Lo zar deve anche affrontare un problema familiare molto serio: l’erede al trono lo zarevich Alexei è malato di emofilia di tipo B con frequenti emorragie contro le quali la medicina tradizionale sembra essere impotente. Il mistico indemoniato invece, a quanto sembra, riusciva a fermare il flusso di sangue grazie alle sue doti ipnotiche. Dopo altre guarigioni ‘miracolose’ attribuitegli, Rasputin diventò ospite gradito nel palazzo imperiale e sgradito alla corte dello zar. Allo scoppio della Grande Guerra Rasputin si dimostrò ostile al coinvolgimento della Russia nel conflitto, dichiarando che avrebbe segnato la fine della dinastia dei Romanov, della monarchia e delle istituzioni.
La morte
Il principe Feliks Jusupov, imparentato con la famiglia imperiale russa, si era guadagnato la fiducia di Grigorij Rasputin (di cui in realtà era un acerrimo nemico) e con un pretesto lo invitò al proprio palazzo a San Pietroburgo. Era la sera tra venerdì 16 e sabato 17 dicembre del 1916 e l’inconsapevole Rasputin stava andando incontro al suo destino, una congiura vera e propria organizzata dal principe. Ad attenderlo trovò il cugino dello zar il granduca Dmitrij Pavlovic, il deputato monarchico della Duma Vladimir Puriškevic e il medico militare Lazovert. In un primo tempo i congiurati tentarono di avvelenarlo con una torta imbottita di cianuro che, pare, non gli fece alcun effetto. A questo punto Feliks Jusupov e il deputato Vladimir Puriškevic lo uccisero a colpi d’arma da fuoco. Il suo cadavere venne gettato nel fiume Neva attraverso un foro nel ghiaccio. Venne ripescato 3 giorni dopo.

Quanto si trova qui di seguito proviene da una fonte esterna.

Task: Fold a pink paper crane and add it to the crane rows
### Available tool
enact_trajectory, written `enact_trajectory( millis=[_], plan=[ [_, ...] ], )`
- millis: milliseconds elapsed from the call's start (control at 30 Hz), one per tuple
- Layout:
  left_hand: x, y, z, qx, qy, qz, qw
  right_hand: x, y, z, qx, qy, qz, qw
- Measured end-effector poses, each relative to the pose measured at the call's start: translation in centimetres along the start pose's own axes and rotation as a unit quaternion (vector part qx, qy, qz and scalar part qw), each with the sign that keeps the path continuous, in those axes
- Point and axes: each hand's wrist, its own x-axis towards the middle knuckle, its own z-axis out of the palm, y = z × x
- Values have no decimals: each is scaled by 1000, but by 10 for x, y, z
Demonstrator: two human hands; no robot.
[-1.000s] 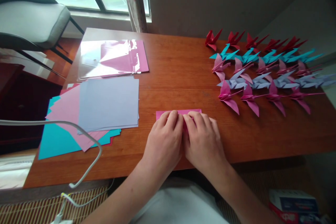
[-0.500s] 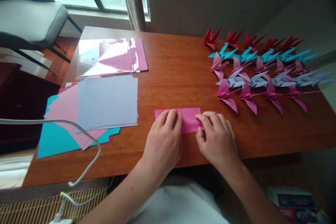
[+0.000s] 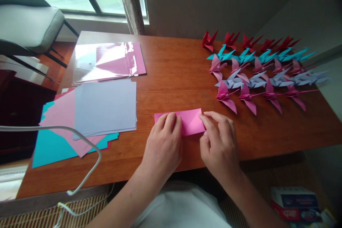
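Note:
A bright pink sheet of origami paper [image 3: 191, 122], folded into a flat rectangle, lies on the wooden table in front of me. My left hand [image 3: 162, 146] bears down on its left half, fingers curled together and covering part of it. At the right end, my right hand [image 3: 220, 140] pinches the paper's edge between thumb and index finger, the other fingers bent. The thumb of my left hand is hidden.
Rows of folded paper cranes [image 3: 248, 98] in several colours stand at the right. To the left lie fanned coloured sheets [image 3: 105, 107] and a clear plastic packet of paper [image 3: 112, 60]. A white cable [image 3: 88, 140] crosses the table's left front corner.
My right hand has shifted its fingers slightly at the paper's right edge, and the paper is tilted a little more. The left hand stays on the paper. The camera view has shifted slightly.

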Motion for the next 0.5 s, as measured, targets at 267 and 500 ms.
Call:
enact_trajectory(
  millis=[267, 500],
  plan=[
    [-1, 0, 1, -24, -21, -13, 999, 8, -10, 3, 43, 5, -15, 999],
    [-1, 0, 0, -12, 1, 1, 1000, 7, -5, 26, -12, -89, -11, 996]
  ],
)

La misteriosa vita di Grigorij Rasputin
Nella sua ultima lettera, la cosiddetta “Profezia sulla sorte della terra russa”, Rasputin prevede la sua morte “prima del 1 gennaio prossimo”, affermando che “se sarò ucciso da delinquenti comuni o dai miei confratelli-contadini lo zar russo non avrà da temere per la sorte dei suoi figli che regneranno per molti secoli. Qualora invece dovessi essere assassinato dai nobili, aristocratici che verseranno e si sporcheranno con il mio sangue allora lo Zar e la sua famiglia dovranno abbandonare la Russia. Poi ci sarà l’odio e i russi si uccideranno gli uni con gli altri. Se invece sarà uno dei consanguinei dello Zar ad aver causato la mia morte allora nessuno dei suoi figli gli sopravviverà per più di due anni”.

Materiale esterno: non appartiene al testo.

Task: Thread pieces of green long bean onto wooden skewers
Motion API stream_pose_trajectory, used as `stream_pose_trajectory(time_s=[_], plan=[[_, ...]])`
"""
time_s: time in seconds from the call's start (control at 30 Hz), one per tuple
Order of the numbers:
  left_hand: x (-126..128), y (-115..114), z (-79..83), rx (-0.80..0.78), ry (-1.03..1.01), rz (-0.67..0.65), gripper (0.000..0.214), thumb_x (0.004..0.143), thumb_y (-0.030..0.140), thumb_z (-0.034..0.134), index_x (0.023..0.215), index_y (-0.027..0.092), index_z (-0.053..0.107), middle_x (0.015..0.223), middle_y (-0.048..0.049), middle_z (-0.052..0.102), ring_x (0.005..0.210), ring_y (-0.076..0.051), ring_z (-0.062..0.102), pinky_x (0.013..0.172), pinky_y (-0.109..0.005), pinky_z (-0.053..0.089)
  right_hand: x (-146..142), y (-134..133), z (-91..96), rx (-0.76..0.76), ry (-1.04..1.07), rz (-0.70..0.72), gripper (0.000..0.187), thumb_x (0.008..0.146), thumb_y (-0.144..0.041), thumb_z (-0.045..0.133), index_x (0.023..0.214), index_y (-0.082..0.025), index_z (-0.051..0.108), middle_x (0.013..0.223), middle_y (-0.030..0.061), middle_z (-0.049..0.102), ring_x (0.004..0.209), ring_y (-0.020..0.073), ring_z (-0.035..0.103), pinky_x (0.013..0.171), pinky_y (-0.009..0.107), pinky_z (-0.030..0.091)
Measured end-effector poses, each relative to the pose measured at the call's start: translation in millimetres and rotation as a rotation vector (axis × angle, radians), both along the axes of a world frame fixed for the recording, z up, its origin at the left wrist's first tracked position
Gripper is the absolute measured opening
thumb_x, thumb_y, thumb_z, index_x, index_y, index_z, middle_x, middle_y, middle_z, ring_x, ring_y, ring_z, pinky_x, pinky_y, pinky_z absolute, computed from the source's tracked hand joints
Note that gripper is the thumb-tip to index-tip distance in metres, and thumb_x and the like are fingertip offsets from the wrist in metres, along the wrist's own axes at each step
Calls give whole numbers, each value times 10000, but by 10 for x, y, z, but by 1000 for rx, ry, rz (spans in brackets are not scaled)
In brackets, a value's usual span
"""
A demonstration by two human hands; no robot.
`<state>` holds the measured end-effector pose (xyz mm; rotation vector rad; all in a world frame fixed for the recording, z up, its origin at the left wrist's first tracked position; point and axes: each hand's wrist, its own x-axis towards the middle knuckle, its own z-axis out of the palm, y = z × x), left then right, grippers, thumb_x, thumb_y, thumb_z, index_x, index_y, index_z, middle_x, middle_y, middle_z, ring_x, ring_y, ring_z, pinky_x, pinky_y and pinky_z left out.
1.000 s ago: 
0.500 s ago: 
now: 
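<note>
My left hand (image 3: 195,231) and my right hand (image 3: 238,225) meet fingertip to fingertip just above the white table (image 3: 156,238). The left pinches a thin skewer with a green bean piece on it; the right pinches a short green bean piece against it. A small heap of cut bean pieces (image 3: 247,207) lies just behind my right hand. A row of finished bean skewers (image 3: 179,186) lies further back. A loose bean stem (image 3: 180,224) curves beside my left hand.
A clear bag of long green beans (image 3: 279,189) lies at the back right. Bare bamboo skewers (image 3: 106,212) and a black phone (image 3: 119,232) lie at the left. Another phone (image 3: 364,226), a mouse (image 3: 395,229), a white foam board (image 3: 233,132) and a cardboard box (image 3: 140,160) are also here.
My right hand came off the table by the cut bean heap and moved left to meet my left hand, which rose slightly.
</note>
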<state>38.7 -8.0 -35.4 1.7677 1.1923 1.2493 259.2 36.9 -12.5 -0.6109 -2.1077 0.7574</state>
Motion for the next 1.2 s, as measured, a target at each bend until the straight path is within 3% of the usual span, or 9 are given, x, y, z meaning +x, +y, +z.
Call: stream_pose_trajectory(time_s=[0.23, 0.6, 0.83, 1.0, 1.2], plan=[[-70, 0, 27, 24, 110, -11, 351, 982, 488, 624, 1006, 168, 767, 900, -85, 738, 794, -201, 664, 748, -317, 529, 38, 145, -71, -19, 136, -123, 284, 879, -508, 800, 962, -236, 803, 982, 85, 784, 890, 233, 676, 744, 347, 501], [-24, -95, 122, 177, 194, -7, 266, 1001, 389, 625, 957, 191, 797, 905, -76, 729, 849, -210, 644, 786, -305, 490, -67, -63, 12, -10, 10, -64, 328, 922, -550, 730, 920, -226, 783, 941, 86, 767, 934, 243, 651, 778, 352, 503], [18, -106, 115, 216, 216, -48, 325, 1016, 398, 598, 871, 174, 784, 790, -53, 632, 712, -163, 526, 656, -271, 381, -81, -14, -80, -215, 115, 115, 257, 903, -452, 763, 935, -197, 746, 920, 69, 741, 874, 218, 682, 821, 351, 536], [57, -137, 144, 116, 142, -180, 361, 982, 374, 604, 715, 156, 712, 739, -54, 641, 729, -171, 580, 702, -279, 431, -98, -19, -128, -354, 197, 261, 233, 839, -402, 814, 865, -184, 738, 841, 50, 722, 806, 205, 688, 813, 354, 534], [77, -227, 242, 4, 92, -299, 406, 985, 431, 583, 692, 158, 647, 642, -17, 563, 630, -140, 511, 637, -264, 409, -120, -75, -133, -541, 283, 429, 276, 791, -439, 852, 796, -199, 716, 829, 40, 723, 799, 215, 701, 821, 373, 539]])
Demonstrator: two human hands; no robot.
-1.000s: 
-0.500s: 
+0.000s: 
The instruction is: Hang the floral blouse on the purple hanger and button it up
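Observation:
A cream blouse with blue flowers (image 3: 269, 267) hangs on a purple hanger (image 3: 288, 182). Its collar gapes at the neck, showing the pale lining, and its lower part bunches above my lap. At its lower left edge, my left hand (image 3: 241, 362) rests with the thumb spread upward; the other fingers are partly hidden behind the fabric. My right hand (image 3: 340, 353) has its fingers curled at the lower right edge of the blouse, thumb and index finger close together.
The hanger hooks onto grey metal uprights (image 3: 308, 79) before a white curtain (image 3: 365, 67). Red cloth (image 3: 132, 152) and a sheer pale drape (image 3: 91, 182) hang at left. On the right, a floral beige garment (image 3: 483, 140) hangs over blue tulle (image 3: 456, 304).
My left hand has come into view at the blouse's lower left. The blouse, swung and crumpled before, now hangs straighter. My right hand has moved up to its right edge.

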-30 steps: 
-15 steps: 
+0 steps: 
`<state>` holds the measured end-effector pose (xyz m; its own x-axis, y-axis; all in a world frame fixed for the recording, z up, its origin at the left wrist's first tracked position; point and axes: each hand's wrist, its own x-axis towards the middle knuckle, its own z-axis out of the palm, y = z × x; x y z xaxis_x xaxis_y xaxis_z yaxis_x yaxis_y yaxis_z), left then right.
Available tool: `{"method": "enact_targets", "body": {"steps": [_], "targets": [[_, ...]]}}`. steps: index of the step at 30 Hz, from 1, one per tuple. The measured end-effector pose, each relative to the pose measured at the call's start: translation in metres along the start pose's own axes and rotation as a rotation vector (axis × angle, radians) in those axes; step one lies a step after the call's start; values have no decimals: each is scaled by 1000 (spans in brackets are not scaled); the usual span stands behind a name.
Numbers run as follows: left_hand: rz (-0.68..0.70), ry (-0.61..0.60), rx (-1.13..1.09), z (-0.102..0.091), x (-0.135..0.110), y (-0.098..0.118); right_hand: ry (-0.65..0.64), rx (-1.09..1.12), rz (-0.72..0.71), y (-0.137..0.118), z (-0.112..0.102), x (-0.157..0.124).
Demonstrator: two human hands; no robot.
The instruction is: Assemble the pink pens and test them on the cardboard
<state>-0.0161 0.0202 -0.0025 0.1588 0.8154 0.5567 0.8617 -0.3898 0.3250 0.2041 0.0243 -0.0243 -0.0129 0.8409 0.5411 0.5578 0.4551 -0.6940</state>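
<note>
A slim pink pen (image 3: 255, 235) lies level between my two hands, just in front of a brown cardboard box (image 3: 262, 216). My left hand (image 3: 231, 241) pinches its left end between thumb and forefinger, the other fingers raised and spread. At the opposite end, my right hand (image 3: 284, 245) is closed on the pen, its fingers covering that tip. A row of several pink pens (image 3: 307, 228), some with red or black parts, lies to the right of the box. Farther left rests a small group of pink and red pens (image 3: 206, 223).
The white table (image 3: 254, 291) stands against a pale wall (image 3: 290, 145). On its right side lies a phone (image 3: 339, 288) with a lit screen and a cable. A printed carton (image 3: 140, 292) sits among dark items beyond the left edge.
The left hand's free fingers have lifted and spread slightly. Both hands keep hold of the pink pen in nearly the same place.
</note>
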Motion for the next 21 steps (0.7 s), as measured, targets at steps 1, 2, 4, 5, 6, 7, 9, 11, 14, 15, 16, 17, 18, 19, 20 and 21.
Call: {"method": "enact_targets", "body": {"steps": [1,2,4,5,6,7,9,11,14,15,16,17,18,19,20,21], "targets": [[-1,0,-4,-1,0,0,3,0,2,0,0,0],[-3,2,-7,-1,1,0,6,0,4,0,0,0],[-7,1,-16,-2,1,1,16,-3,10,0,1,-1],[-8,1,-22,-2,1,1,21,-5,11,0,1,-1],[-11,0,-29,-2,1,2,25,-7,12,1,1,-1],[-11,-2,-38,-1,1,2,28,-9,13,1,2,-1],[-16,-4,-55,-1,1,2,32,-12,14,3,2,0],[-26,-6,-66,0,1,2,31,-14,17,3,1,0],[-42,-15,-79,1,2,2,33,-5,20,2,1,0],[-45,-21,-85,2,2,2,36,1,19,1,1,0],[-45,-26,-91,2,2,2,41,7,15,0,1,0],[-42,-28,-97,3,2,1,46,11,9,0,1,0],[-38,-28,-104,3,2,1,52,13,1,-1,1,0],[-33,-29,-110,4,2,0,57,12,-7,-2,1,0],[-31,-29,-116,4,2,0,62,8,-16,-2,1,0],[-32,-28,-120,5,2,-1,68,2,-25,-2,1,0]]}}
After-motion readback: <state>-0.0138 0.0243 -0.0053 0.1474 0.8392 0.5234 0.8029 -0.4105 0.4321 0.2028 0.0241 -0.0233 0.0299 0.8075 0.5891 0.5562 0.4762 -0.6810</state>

Insomma il testamento di Rasputin sembrerebbe essersi avverato: fu ucciso da membri della famiglia imperiale dei Romanov e, a distanza di poco più di una anno, la Russia è stata travolta da un feroce Guerra Civile e, a distanza di meno di 2 anni la famiglia imperiale russa, figli compresi, venne trucidata dai rivoluzionari senza processo.
Il patrimonio di Rasputin
Avendo agganci altolocati e accesso libero alla famiglia imperiale Rasputin sfruttò le sue conoscenze per arricchirsi. Secondo alcune testimonianze d’epoca avrebbe accumulato enormi ricchezze per “l’interessamento in favore di numerosi clienti facoltosi che pagavano laute ricompense per ottenere esito favorevole per le loro faccende”. A Rasputin sarebbero stati consegnati soldi e gioielli come ricompensa per i suoi “servigi”. Tuttavia dopo la morte vennero controllate le sue numerose abitazioni e i suoi conti bancari che risultarono… inesistenti.
Il dossier Rasputin
La polizia politica sovietica ereditò dai “colleghi imperiali’ quintali di carte e documenti sul mistico che fino ai tempi recentissimi è rimasto ‘top secret’ e non accessibile ai comuni mortali. Soltanto nel 2015 la biblioteca memoriale intitolata al primo presidente della Russia postcomunista, Boris Eltsin, ha reso pubblici i rapporti degli agenti che pedinavano Rasputin negli anni 1915-16 su ordine del ministro dell’Interno imperiale Vladimir Dzhunkovskij.